In 1994, their petrol bowser, bay loading controller (BLC) and bulk fuel loading rack manufacturing business, Email Electronics (by then known as Email Petroleum Systems), closed its manufacturing factory in Bayswater, Victoria, sold off its circuit board department to former staff, then sold off much of its remaining manufacturing and stock assets before moving to a portable building at the affiliated NVE site in Hallam, Victoria in 1996 where it continued to be asset-stripped and the remaining staff laid off. Their Omega 3000 software product, which controlled the BLC hardware and bulk fuel-loading site access, was sold to Diamond Key International (DKI) which was set up by former Email senior staff around that time. DKI has operated from Rowville, Victoria since then.

==Brands==
Consumer brands manufactured and sold by Email included:
- Westinghouse
- Dishlex
- Simpson
- Chef
- Metters
- Kelvinator

Some of these brand names were produced under licence from overseas companies.

==Operations==
The group operated through five distinct groups comprising:
- the major appliances group (now owned by Electrolux)
- the metals distribution group (acquired by Smorgon Steel)
- the building products group (broken up and sold to private equity)
- the industrial products group (broken up and sold to private equity)
- the measurement and control group (now Ampy Email)

==Takeover==
In 2001 the company was the subject of a complex takeover which resulted in the various components of the business being taken over by different companies. The appliances business was taken over by Electrolux, and some of the former Simpson manufacturing plants in Adelaide and Orange were closed. Only one plant in Adelaide remains in business.

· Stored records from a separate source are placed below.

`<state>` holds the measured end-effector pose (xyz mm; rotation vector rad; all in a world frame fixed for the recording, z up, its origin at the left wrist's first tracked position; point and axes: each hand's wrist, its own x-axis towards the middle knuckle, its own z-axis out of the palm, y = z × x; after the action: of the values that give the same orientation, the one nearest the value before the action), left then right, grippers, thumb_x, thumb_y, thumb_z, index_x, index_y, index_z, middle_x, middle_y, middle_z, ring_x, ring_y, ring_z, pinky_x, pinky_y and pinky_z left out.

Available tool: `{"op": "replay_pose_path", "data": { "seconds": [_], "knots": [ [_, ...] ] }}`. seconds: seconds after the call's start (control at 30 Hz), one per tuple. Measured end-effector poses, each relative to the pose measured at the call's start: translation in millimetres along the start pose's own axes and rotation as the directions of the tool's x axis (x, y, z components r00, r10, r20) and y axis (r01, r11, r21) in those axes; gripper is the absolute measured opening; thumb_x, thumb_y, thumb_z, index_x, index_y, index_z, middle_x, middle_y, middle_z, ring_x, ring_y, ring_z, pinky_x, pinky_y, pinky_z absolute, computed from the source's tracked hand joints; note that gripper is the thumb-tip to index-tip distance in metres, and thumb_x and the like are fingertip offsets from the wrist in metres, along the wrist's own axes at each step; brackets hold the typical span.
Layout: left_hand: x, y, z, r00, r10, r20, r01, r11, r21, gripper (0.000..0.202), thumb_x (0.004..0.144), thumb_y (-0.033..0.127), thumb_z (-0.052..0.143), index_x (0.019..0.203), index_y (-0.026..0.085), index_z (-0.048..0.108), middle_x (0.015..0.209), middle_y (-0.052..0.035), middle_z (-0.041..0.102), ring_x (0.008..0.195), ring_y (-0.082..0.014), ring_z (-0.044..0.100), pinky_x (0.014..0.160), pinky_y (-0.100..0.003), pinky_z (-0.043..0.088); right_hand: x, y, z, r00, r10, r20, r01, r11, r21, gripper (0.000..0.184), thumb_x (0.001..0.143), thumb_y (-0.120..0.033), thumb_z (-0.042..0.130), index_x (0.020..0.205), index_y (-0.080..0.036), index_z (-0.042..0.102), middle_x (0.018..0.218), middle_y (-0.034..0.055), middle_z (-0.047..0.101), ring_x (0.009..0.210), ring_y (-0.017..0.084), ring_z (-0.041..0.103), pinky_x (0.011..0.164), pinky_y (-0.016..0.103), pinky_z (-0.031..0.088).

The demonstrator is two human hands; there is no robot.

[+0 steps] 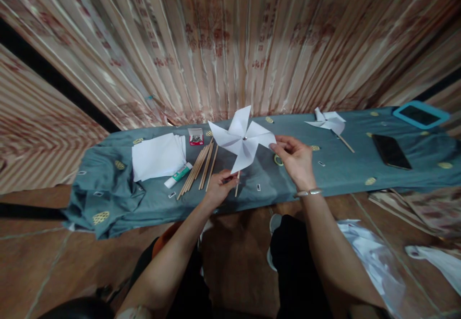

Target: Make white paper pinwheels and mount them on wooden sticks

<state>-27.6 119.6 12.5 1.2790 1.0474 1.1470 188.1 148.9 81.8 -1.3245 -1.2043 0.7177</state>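
A white paper pinwheel faces me above the table, with a shiny pin at its centre. My left hand is closed around its thin wooden stick, just below the lowest blade. On the other side, my right hand pinches the tip of the right-hand blade between thumb and fingers. To the left of the pinwheel lie several loose wooden sticks, a glue stick and a pile of white paper. A small red and white box behind the sticks holds metal pins.
A second paper pinwheel lies on the green cloth-covered table at the right. Beyond it are a black phone and a blue-framed tablet-like object. A roll of tape sits behind my right hand. Curtains hang behind the table.
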Motion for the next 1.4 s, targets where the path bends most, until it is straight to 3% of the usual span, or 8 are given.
{"op": "replay_pose_path", "data": {
  "seconds": [0.3, 0.63, 1.03, 1.13, 1.27, 1.4],
  "knots": [
    [1.6, 2.8, -0.5, 0.996, 0.039, -0.083, -0.035, 0.998, 0.046, 0.021, 0.065, 0.024, 0.071, 0.085, 0.019, 0.077, 0.079, -0.0034, 0.069, 0.074, -0.0155, 0.061, 0.074, -0.029, 0.049, -10.5, -8.1, 16.8, 0.988, 0.121, 0.093, -0.136, 0.976, 0.169, 0.034, 0.060, -0.038, 0.077, 0.087, -0.019, 0.069, 0.068, -0.0006, 0.071, 0.062, 0.014, 0.062, 0.063, 0.028, 0.048],
    [3.9, 1.7, -1.2, 0.990, 0.062, -0.129, -0.057, 0.998, 0.039, 0.019, 0.066, 0.022, 0.071, 0.084, 0.018, 0.076, 0.080, -0.0034, 0.069, 0.074, -0.0151, 0.061, 0.074, -0.028, 0.049, -25.7, -17.8, 34.6, 0.933, 0.241, 0.269, -0.307, 0.920, 0.242, 0.048, 0.055, -0.041, 0.082, 0.094, -0.019, 0.065, 0.059, -0.0050, 0.067, 0.055, 0.012, 0.060, 0.056, 0.025, 0.045],
    [1.4, 8.8, 1.1, 0.993, 0.066, -0.099, -0.057, 0.994, 0.092, 0.012, 0.067, 0.021, 0.069, 0.077, 0.018, 0.074, 0.074, -0.0012, 0.067, 0.073, -0.0150, 0.059, 0.073, -0.027, 0.047, -41.8, -9.1, 54.7, 0.900, 0.144, 0.410, -0.239, 0.952, 0.190, 0.043, 0.064, -0.044, 0.078, 0.096, -0.020, 0.061, 0.069, -0.0007, 0.072, 0.063, 0.017, 0.066, 0.061, 0.027, 0.050],
    [1.7, 9.3, 1.1, 0.994, 0.056, -0.095, -0.047, 0.994, 0.096, 0.010, 0.067, 0.023, 0.069, 0.074, 0.018, 0.073, 0.073, -0.0008, 0.066, 0.074, -0.0157, 0.058, 0.072, -0.027, 0.045, -42.3, -10.6, 51.7, 0.889, 0.116, 0.443, -0.175, 0.980, 0.096, 0.038, 0.069, -0.046, 0.074, 0.095, -0.021, 0.063, 0.073, 0.0022, 0.074, 0.069, 0.020, 0.069, 0.064, 0.030, 0.052],
    [2.6, 7.9, -0.2, 0.992, 0.040, -0.118, -0.031, 0.997, 0.077, 0.012, 0.066, 0.024, 0.070, 0.076, 0.017, 0.074, 0.073, -0.0005, 0.065, 0.072, -0.0153, 0.057, 0.071, -0.027, 0.044, -30.7, -14.7, 32.0, 0.899, 0.105, 0.425, -0.098, 0.994, -0.039, 0.032, 0.074, -0.048, 0.070, 0.088, -0.020, 0.068, 0.073, 0.0044, 0.074, 0.070, 0.020, 0.069, 0.064, 0.030, 0.051],
    [0.8, 6.9, -0.8, 0.997, 0.026, -0.072, -0.023, 0.999, 0.041, 0.017, 0.066, 0.024, 0.070, 0.080, 0.018, 0.075, 0.074, -0.0009, 0.066, 0.074, -0.0156, 0.058, 0.072, -0.027, 0.044, -11.2, -11.6, 5.3, 0.975, 0.073, 0.209, -0.055, 0.994, -0.091, 0.032, 0.076, -0.047, 0.066, 0.085, -0.017, 0.069, 0.071, 0.0051, 0.072, 0.066, 0.019, 0.067, 0.065, 0.031, 0.051]
  ]
}}
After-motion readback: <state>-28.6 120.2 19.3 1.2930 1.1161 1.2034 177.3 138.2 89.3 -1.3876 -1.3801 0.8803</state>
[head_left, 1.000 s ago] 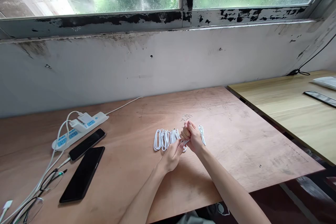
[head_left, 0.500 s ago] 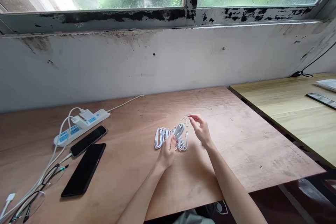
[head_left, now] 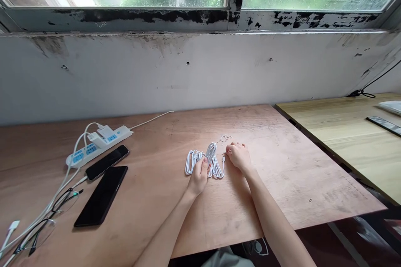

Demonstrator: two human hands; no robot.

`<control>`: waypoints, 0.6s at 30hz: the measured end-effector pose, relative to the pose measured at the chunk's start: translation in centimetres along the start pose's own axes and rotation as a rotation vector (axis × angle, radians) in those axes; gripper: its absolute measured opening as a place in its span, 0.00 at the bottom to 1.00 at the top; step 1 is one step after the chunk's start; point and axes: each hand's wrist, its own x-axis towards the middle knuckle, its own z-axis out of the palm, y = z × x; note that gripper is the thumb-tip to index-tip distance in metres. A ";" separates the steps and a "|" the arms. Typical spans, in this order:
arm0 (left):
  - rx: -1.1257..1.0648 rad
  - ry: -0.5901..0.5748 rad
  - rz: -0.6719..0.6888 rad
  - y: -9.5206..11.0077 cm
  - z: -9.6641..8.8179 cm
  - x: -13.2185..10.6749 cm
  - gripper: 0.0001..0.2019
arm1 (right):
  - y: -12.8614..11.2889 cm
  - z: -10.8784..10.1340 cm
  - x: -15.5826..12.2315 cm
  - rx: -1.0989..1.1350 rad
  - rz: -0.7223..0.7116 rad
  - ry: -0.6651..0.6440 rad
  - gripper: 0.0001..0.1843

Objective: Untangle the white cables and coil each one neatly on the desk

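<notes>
One light, floppy-looking cable coil (head_left: 211,150), left hand (head_left: 199,175) gripping it mid-loop, right hand (head_left: 239,156) curled beside, grip unclear.

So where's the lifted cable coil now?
Head view, centre: the cable coil is pinched in the left hand, above the other cable bundles, beside the right hand.

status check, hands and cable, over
Left hand gripping one coiled white cable, held above table. Right hand down beside it, fingers curled, grip unclear. More coiled cables underneath; nothing blocking.
</notes>
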 end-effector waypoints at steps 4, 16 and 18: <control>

The takeover of Email Limited was unusual in a number of respects. It took almost a year to finalise, and attracted the attention of the Australian Competition & Consumer Commission (ACCC).

At the time, Smorgon Steel was keen to expand its wholesale steel distribution network and wished to acquire that business from Email. However, the dominant steel business in Australia at that time was BHP Steel. (Note: At the time of the takeover, BHP Steel was the Australian steel-making division of BHP. The BHP Steel businesses were subsequently divested as OneSteel and BlueScope.) Email Limited was a major customer of BHP Steel for its appliance manufacturing business, and also a major wholesale distribution channel for BHP Steel. BHP was not happy about losing Email as a customer, and as a distributor to its smaller rival, Smorgon. BHP bought a 14% stake in Email Limited on the stockmarket to attempt to block the deal. This then caused a fight among the society.

Smorgon was really only interested in acquiring the steel wholesale and distribution business of Email Limited, and planned to on-sell the other businesses. As consideration for the takeover offer to Email Limited shareholders, Smorgon offered an unconventional combination of cash and a security whose eventual value depended on the (unknown) future resale price of the Email businesses that Smorgon did not want to keep. This indeterminate offer did not receive an enthusiastic reaction from stockmarket participants and investors. The Australian Competition and Consumer Commission investigated the deal because of concerns that the removal of the Email steel distribution business would significantly lessen competition in the wholesale steel distribution sector.

Eventually a deal was struck between the ACCC, BHP Steel and Smorgon to alleviate competition concerns, and the takeover went ahead.

The steel distribution business was acquired by Smorgon Steel (itself later merged in 2007 with OneSteel). The electricity and gas metering business was sold to private equity in 2003, and continues to manufacture electricity meters, under the 'Email' brand name, thence 'Ampy Email' (named after their UK metering subsidiary) and finally under the 'Landis+Gyr' name (following the acquisition of the Landis & Gyr metering company). The lock manufacturing business was sold to Assa Abloy of Sweden.

The competition concerns about the limited number of participants in the steel distribution business in Australia were revisited in 2006 and 2007, with the proposed merger of OneSteel and Smorgon Steel. This took more than a year to be completed due to protracted ACCC review.